GOAL OF THE EXERCISE —
Beneath this line sits some data. Return only its lines from the one holding "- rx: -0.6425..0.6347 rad" through the one holding "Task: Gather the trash", inclusive, exactly, with the images removed.

○ ○ ○ ○

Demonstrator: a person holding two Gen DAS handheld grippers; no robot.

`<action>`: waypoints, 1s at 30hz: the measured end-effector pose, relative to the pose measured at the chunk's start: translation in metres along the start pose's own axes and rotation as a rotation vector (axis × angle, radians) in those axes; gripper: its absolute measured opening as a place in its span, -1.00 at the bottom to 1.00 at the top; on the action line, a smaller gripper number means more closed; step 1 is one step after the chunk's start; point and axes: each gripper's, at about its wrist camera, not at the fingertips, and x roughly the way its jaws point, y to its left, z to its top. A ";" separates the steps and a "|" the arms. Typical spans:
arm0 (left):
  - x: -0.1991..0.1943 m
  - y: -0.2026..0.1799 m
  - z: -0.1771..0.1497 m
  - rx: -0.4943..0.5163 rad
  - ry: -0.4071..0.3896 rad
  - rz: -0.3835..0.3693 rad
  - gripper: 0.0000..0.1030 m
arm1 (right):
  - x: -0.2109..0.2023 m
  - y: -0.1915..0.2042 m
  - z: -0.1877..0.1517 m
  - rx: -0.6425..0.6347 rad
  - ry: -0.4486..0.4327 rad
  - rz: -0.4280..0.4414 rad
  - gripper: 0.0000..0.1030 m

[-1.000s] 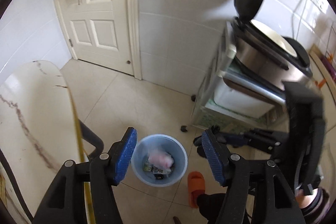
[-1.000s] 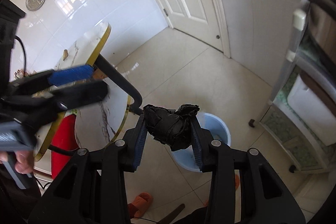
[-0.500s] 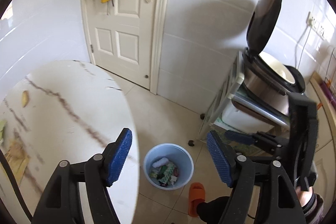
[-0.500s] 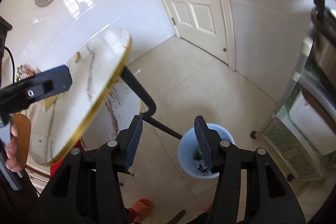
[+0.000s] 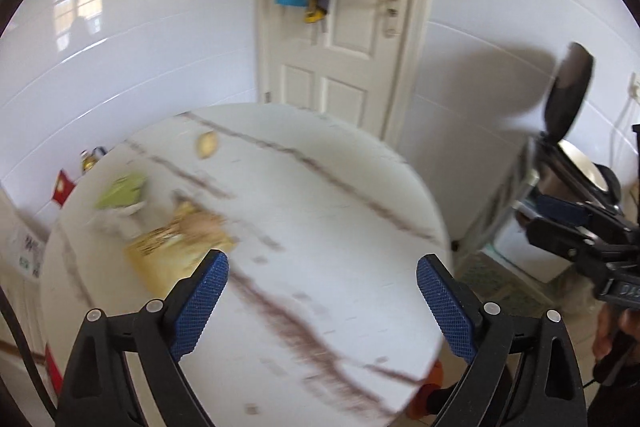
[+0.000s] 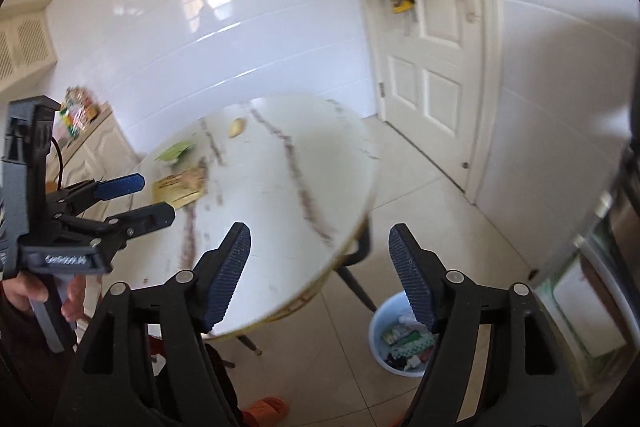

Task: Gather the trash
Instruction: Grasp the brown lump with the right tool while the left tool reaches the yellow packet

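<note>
Open marble tabletop (image 5: 340,227) is lying clear on its near and right parts, giving free passage. Wrappers (image 5: 176,239) are crowding its far left. Right of the table, the bin (image 6: 400,339) is standing unobstructed on bare floor (image 6: 440,211).

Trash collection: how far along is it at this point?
Partly done. The blue bin on the floor already holds wrappers and scraps. Nothing is in hand: the left gripper and right gripper have just been opening and are empty. Left on the round table: a green wrapper, a yellow packet and a small peel-like scrap.
</note>
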 end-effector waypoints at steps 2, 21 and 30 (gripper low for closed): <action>-0.006 0.030 -0.009 -0.043 0.003 0.019 0.81 | 0.015 0.019 0.005 -0.030 0.025 0.013 0.35; -0.002 0.147 -0.009 -0.158 0.055 0.096 0.81 | 0.207 0.183 0.042 -0.298 0.232 0.106 0.47; 0.028 0.153 -0.004 -0.151 0.079 0.076 0.81 | 0.244 0.184 0.046 -0.330 0.282 0.146 0.23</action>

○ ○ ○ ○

TASK RESPONSE —
  - rx: -0.6425..0.6347 rad
  - ry: -0.4486..0.4327 rad
  - rz: -0.4280..0.4414 rad
  - gripper: 0.0000..0.1030 m

[-1.000s] 
[-1.000s] 
[-0.500s] 
[-0.500s] 
[+0.000s] 
[+0.000s] 

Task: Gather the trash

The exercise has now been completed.